There weren’t many Norwich fans offering a negative opinion when Sergi Canos joined the club from Liverpool in the Summer.

Schooled at Barcelona and Liverpool, graduated at Griffin Park. Thirty eight league appearances for the Bees in the 2015/16 season, proven ability to match the hype plus an eyebrow raising goal for you against Reading. Liverpool even went as far as to give us due warning about what to expect when they included a buy back fee as part of the deal that took him from Merseyside to Norfolk.

What’s not to like?

I watched him in a pre-season game against Coventry. Canos was impressive, comfortable on the ball, confident and looking to be involved throughout. He tormented the Sky Blues defence, a twisting, turning, shoulder dipping and dancing demon of a winger with a smile on his face and a level of footballing joie d vivre that you more commonly saw in a school playground.

It came as a surprise, therefore, when he didn’t make the starting line up for our opening league fixture at Blackburn, his place going to Jacob Murphy.

But Murphy excelled in our 4-1 win and has been a mainstay in the team ever since.
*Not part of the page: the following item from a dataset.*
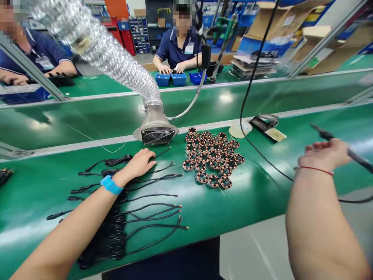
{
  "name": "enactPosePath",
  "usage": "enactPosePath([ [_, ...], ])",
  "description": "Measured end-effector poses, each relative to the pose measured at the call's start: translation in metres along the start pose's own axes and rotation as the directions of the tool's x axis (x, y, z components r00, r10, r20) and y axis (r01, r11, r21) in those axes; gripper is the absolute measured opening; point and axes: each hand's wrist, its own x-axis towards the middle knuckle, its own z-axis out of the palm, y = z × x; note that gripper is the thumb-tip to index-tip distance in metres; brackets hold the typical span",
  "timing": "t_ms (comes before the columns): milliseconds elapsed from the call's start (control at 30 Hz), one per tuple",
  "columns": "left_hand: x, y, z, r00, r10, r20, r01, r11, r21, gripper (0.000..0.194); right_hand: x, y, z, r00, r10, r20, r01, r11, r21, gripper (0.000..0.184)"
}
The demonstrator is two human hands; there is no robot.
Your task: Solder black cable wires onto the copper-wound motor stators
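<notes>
Beyond the green barrier (pixel 256 97), the room is stretching back to shelves and cardboard boxes (pixel 268 17). One co-worker (pixel 177 54) is sitting opposite with both hands over blue bins (pixel 163 79), and another person (pixel 29 50) is working at the far left. On my side, the green desk (pixel 256 202) is catching glare on its smooth top, with pale floor (pixel 253 252) showing below its near edge.

A silver duct (pixel 116 58) is coming down to a fan hood (pixel 157 134) at the back of the desk. In front of it and to my left, a thick row of black cables (pixel 116 225) is lying with bared ends pointing toward the middle. Just beyond those ends, copper coils (pixel 204 156) are standing in a close cluster. A metal stand (pixel 264 122) with a small sponge tray (pixel 277 135) is sitting behind them to the right, beside a pale pad (pixel 240 129).

My left hand (pixel 138 163) is reaching over the far cables, palm down, its fingers loosely spread; I cannot tell whether they are pressing on one. My right hand (pixel 326 155) is gripping a soldering iron (pixel 325 135) above the desk, well apart from the coils, its tip pointing inward.

I judge that I am between contacts, sorting or steadying cables with the iron ready. Any move from here calls for a firm pinch on a single cable and the tip held clear of my fingers.
</notes>
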Motion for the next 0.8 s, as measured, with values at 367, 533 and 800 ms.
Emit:
enactPosePath([
  [367,-0.070,0.008,0.018,0.998,0.017,-0.054,-0.013,0.997,0.080,0.022,-0.221,-0.038,-0.068,0.376,-0.387,0.842,0.660,0.750,0.050,0.032],
  [533,-0.081,0.003,0.019,0.999,0.029,-0.044,-0.025,0.995,0.101,0.026,-0.274,-0.005,-0.079,0.100,-0.071,0.992,0.686,0.728,-0.017,0.036],
  [800,-0.119,0.010,0.012,1.000,-0.023,-0.012,0.024,0.998,0.058,0.024,-0.309,0.033,-0.078,-0.174,0.199,0.964,0.938,0.333,0.101,0.021],
])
This is despite, as far back as September, Alex Neil insisting he’d need rest throughout the season and that Canos would get his chance. Fast forward to the present and Murphy has featured in 28 of our 32 League and Cup games thus far, translating potential and promise into the genuine article and relegating Canos to the sidelines in the process. His one league start came in the 3-0 surrender at Birmingham on August 27th, an all round no show that saw him hooked and replaced by Josh Murphy, Jacob’s brother.
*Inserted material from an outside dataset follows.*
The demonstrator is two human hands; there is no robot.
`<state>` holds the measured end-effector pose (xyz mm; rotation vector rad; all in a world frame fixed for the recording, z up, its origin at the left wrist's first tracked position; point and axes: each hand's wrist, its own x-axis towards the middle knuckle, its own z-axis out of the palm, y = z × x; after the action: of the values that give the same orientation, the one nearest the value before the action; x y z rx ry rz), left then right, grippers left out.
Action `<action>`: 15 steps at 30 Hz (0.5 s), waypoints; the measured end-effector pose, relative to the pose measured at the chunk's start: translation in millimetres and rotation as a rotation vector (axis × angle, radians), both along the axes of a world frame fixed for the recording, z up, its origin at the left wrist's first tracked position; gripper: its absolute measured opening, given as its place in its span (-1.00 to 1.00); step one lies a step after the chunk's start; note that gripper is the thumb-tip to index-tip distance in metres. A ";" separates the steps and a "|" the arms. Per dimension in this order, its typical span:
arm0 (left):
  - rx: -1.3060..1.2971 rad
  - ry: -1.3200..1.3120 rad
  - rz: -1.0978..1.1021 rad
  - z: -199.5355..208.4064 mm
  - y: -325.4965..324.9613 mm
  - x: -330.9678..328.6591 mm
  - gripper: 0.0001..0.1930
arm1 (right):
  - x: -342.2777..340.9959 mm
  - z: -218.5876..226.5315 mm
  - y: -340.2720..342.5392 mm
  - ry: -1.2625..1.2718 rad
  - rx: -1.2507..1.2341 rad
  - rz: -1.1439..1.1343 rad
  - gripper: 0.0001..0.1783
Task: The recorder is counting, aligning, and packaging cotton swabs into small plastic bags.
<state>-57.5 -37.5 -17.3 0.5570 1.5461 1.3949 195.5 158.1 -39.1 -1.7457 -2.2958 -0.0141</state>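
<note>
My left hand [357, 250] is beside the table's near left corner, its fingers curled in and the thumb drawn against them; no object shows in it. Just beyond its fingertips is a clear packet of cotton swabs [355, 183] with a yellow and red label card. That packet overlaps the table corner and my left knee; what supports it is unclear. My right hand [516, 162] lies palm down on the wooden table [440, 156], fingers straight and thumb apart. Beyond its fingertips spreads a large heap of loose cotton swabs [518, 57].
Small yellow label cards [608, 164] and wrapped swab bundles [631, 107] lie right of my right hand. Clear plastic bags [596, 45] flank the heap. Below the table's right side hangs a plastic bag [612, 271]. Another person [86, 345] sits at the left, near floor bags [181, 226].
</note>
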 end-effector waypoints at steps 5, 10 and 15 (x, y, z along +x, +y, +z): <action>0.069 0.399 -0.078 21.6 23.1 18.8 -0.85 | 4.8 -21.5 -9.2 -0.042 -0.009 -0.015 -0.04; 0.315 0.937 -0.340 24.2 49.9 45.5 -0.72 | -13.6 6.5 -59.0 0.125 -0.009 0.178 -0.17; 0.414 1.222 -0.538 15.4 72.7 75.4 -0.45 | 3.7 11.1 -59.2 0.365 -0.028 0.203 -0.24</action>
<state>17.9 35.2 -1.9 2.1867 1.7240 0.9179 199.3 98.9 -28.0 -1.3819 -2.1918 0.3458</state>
In the months since then, when asked about Canos, Alex Neil has tended to stare at his feet and mumble something along the lines of, “Sergi and I have had a chat, he knows what I expect from him”.

Playing football, clearly, was not one of those things.
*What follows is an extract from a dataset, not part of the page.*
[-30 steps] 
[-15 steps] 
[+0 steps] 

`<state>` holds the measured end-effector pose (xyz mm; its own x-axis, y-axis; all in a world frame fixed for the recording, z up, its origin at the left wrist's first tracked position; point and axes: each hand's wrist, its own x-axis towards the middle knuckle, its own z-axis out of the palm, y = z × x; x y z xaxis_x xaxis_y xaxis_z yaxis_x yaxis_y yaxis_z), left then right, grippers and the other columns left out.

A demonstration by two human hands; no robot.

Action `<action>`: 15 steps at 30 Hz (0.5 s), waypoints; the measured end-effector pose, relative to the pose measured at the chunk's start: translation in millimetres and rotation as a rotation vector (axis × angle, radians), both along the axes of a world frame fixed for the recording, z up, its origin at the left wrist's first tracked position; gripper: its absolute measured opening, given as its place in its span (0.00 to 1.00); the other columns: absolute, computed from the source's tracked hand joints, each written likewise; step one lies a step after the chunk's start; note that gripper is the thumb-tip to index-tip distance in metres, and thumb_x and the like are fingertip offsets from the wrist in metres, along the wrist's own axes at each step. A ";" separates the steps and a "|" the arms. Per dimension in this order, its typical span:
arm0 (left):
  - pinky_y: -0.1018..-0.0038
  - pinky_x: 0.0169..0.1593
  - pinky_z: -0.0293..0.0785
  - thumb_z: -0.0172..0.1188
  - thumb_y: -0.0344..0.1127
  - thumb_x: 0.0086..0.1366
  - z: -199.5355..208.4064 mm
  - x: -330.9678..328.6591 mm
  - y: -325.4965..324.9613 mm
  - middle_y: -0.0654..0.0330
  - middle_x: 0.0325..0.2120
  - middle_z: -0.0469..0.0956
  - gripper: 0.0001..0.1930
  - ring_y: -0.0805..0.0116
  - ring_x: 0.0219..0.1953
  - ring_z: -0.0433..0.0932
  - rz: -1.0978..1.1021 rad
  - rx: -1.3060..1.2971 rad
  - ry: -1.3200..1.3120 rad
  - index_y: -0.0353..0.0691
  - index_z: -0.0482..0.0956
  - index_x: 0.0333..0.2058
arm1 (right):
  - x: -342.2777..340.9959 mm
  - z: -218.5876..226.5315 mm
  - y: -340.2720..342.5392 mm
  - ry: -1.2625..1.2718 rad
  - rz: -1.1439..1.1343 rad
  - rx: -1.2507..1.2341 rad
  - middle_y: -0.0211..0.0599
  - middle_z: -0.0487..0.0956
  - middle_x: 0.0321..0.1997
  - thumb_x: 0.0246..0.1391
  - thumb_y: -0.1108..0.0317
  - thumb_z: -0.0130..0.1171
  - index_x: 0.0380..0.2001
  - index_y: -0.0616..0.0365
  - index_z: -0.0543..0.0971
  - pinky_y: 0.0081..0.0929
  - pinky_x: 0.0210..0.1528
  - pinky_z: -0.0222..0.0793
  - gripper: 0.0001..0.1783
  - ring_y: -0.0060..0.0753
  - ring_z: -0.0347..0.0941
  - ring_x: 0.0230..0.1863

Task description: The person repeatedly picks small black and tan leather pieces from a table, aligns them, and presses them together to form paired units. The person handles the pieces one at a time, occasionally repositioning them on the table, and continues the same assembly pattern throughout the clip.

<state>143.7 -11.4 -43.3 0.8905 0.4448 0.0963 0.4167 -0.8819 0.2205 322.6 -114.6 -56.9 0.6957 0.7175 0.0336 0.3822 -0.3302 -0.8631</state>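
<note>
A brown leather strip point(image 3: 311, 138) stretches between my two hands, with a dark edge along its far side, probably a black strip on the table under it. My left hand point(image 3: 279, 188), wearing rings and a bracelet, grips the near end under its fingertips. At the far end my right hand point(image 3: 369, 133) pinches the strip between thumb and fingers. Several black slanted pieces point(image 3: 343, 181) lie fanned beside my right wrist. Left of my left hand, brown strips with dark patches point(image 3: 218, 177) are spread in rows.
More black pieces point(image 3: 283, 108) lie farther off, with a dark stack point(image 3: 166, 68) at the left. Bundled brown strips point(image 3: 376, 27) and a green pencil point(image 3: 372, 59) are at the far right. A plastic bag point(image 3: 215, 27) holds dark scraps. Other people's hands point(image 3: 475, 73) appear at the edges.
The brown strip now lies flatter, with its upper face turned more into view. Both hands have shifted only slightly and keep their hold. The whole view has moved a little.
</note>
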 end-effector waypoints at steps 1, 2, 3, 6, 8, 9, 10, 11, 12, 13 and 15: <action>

I can’t tell you anything more about Sergi Canos that you don’t know already. I’m delighted at Jacob Murphy’s rise to prominence, a Premier League player to be without question. Yet it’s also a great pity that Sergi Canos has been deemed as nothing more than a £2.5 million incentive for Jacob to get his act together-and, now that he has, Sergi can be sent back, box unopened and potential unrealised.

I hope he rips a few defences a new one for you between now and the end of the season. I’m sure he will.

Edward Couzens-Lake

 

Ed’s book, Fantasy Football, is available for just £5 here.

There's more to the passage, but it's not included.